-- Opening Marker --

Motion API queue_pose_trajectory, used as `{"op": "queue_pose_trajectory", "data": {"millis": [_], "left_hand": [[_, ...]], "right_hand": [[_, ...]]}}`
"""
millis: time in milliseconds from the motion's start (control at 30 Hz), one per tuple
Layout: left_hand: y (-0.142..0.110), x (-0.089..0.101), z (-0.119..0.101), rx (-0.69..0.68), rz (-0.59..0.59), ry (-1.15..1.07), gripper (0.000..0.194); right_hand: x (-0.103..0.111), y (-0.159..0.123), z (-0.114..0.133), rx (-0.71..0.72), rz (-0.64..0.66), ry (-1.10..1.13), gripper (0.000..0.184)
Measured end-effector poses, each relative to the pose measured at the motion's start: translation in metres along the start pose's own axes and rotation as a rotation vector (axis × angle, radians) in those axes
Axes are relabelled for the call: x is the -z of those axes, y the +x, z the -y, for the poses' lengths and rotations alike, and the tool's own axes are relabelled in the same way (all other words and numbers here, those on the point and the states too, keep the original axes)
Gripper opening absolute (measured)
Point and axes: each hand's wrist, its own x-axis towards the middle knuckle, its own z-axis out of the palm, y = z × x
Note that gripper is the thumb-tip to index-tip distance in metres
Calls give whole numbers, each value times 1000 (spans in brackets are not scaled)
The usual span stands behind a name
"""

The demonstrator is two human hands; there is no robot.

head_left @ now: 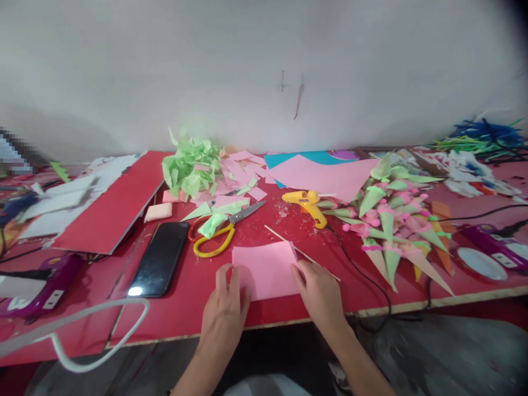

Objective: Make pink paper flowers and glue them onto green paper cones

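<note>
A small pink paper rectangle (pixel 267 269) lies flat on the red table (pixel 185 308) near its front edge. My left hand (pixel 225 311) rests on the paper's lower left corner with fingers curled onto it. My right hand (pixel 319 291) presses the paper's right edge with its fingertips. A thin wooden stick (pixel 301 253) lies diagonally just behind the right hand, touching the paper's far corner. Scissors with yellow and red handles (pixel 218 234) lie behind the paper to the left.
A black phone (pixel 160 258) lies left of the paper. A yellow glue gun (pixel 307 204) with a black cord sits behind, beside a heap of green and pink paper cones (pixel 391 225). Green crumpled paper (pixel 192 168), pink scraps and coloured sheets (pixel 322 173) line the wall.
</note>
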Motion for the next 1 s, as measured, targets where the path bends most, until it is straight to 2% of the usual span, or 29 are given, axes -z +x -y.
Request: {"op": "queue_pose_trajectory", "data": {"millis": [300,500,800,1000], "left_hand": [[-1,-1,-4,-28,25,214,38],[2,0,-4,-39,-31,280,37],[9,-1,-2,-42,46,272,37],[11,-2,-1,-47,106,286,39]], "right_hand": [[-1,3,-2,-45,20,12,30],[-3,5,-3,-101,47,30,28],[-3,6,-1,-139,91,48,19],[1,10,2,-246,107,61,19]]}}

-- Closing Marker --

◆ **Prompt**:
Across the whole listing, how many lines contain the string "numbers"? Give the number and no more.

◆ **Finished exercise**:
2